Citation: Ebrahimipour M, Borhani M, Dayani O, Fasihi Harandi M (2026) Evidence of prevailing practice of home slaughter in Iran revealed by bioeconomic modeling of small ruminants slaughtered in and outside registered abattoirs. PLoS One 21(2): e0337839. https://doi.org/10.1371/journal.pone.0337839

Editor: Timothy Omara, Makerere University College of Natural Sciences, UGANDA

Received: March 15, 2025; Accepted: November 13, 2025; Published: February 2, 2026

Copyright: © 2026 Ebrahimipour et al. This is an open access article distributed under the terms of the Creative Commons Attribution License, which permits unrestricted use, distribution, and reproduction in any medium, provided the original author and source are credited.

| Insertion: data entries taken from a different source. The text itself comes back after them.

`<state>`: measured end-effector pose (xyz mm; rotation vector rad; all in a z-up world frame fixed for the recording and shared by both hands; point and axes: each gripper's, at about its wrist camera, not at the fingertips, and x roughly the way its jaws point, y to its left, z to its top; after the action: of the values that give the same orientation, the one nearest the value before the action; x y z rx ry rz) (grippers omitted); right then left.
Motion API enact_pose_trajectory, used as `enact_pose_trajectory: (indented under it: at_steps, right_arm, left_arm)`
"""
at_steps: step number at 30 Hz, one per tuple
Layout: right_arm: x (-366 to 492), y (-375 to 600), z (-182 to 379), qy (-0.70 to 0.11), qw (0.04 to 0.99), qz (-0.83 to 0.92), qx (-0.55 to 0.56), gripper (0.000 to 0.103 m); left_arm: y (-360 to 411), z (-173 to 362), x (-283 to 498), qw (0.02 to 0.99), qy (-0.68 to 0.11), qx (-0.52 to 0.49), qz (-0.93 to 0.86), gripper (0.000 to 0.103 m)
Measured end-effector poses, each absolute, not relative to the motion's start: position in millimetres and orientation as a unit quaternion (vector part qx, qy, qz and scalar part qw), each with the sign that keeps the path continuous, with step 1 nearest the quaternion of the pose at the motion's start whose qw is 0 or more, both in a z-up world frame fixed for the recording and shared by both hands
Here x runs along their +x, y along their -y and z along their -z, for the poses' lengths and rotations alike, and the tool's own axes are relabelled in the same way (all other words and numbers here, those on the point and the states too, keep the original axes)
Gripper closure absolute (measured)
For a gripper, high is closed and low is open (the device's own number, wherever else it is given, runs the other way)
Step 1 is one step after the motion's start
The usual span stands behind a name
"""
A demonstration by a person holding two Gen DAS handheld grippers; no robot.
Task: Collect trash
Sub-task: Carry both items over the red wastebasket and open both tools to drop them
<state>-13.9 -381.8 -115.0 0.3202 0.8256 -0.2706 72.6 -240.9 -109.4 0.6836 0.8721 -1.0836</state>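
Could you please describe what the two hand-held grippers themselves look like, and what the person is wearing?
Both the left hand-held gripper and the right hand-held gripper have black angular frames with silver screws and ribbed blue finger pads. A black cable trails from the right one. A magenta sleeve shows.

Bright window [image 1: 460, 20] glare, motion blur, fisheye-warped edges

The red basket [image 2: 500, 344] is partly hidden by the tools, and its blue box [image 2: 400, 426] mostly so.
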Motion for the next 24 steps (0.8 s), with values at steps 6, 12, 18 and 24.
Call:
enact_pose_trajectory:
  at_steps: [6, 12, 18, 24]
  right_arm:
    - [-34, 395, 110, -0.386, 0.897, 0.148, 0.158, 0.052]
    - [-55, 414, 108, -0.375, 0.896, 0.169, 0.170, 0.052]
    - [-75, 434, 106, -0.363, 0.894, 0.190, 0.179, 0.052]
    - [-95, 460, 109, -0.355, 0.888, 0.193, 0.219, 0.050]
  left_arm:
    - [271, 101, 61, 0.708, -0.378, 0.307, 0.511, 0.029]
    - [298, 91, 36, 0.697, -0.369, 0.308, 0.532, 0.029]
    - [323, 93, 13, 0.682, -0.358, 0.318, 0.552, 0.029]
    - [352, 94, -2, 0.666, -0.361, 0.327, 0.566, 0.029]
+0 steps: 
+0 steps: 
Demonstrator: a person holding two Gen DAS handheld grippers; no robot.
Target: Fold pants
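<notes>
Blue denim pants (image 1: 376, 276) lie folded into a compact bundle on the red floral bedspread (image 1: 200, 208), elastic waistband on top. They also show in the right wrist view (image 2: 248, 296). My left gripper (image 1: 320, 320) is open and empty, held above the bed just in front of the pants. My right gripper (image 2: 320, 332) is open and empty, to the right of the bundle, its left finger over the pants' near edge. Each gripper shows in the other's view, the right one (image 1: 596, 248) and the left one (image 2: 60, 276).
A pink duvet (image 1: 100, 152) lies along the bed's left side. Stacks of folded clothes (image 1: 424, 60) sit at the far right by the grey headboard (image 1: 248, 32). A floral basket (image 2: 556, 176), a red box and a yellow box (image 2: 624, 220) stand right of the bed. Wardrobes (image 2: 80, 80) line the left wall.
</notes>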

Data Availability: The datasets used and/or analyzed during the current study are available as supplementary information file.

Funding: This study was financially supported by the Vice-Chancellor for Research and Technology, Kerman University of Medical Sciences (KMU), Grant No. 97000521. The funder had no role in study design, data collection and analysis, decision to publish, or preparation of the manuscript.

Competing interests: The authors have declared that no competing interests exist.

Introduction

Population growth, urbanization, economic progress, and changing consumer preferences contribute to an increasing demand for meat and other livestock products globally [1,2]. Livestock have economic, social, and cultural roles in rural households and contribute to local community income and wellbeing [3]. Animal husbandry also contributes to food security, employment, soil productivity, sustainable agricultural production, and religious traditions. Approximately 1.3 billion people worldwide work in some aspect of livestock production and three-quarters of poor rural households worldwide possess animals as a main source of their livelihood [2].

Slaughtering livestock for personal consumption has been practiced since ancient times. As population sizes grew, centralized abattoirs became popular since they increased efficiency [4]. However, home/on-farm slaughtering remains, particularly in lower income countries. Many centralized abattoirs in more remote areas of low income and lower middle income countries are also considered sub-standard [5]. The slaughter of livestock in poorly equipped abattoirs is an important issue that directly threatens human health globally [6,7]. In many developing countries, centralized abattoirs themselves are considered sub-standard, often lacking modern infrastructure, adequate chilling systems, or proper waste disposal. While these deficiencies compromise hygienic standards and animal welfare, it is important to note that abattoirs nonetheless operate under veterinary supervision. Meat produced in registered centralized abattoirs undergoes veterinary inspection under the authority of the Iran Veterinary Organization (IVO). Veterinarians and trained meat hygiene inspectors are responsible for ante-mortem and post-mortem inspection, removal of diseased carcasses or viscera, and certification of meat for human consumption. The presence of veterinarians and meat inspectors ensures that diseased livestock carcasses can be detected and removed from the food chain, a safeguard entirely absent in home slaughter that takes place entirely outside this regulatory framework. Therefore, even sub-standard abattoirs remain far preferable to unsupervised home slaughter from a public health perspective [8].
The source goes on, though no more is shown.